Almost Eighteen Months

Almost eighteen months. And for once, this post is being written without the fairground ride, without the fish tank, without a burning jaw. It's being written in a calm moment, which is rare enough to be worth noting.

The previous post was called "Hold On". It asked questions in the thick of the pain, when the answers weren't there yet. They're here now. So here's the after, and the after is good.


The verdict

Let's start with what matters.

The dystonias are gone. Not "reduced". Not "improved". Gone. Those cramps, those abnormal postures, those muscles locking into impossible positions, stopping me from writing, making every pen an instrument of torture, making me injure myself when I pushed too hard: gone. The result is there, clear and measurable. I can write an X to sign my name. Before, that was compromised. Now, it's a given.

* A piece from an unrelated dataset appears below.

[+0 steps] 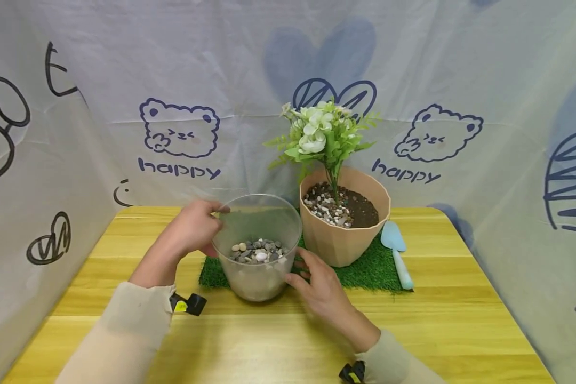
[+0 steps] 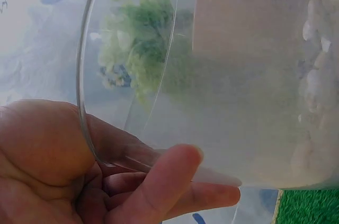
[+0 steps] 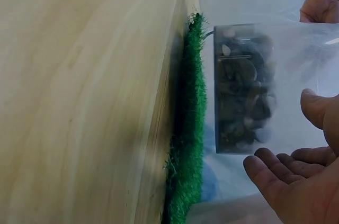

The myoclonias, on the other hand, are still there. Not always, not everywhere, but there. When I'm tired, they come back. When I pour myself a drink, my hand still trembles a little, and it's better not to fill the glass to the brim. And drinking directly from a glass is still tricky: I'm afraid of putting it into my nose. Conditioned fear from years of myoclonias, or actual myoclonias still present? Honestly, at this point, I can't tell the difference anymore. To be determined. It's not perfect. It's incomparably better.

The verdict is positive. Not triumphant, not miraculous, positive. And measured against what my life was before, positive is already enormous.


Was it the right call?

In "Hold On", that question came up every three lines. It came up especially at night, when the post-adjustment sensations were at their peak and reason was at its lowest.

The answer is yes.

Except when I have a headache, or when the wire under the skin itches a little. Those moments exist. They'll probably keep existing. But it's done. There's no going back, and the fact that it's irreversible is no longer a source of dread. It's a fact, like the other facts of my life. You deal with it.


The button

In "Hold On", I described nearly switching off the stimulator. More than once. That what held me back, at three in the morning, was an artificial intelligence giving me a reason not to do it.

Prof. Karachi solved this differently. She programmed four progressive settings onto my remote control. Now, between "fully on" and "fully off", there are steps. I can turn it down a little. I can adjust. I'm no longer facing a binary switch; I'm facing a dimmer. That's not a small thing. Knowing I can go down a notch without stopping everything radically changes the nature of the choice. You don't panic the same way when you have options.


The jaw

In "Hold On", I'd flagged the jaw as a new, worrying symptom, potentially a sign that the current was tickling fibres it shouldn't be. I said I'd send an email to the centre.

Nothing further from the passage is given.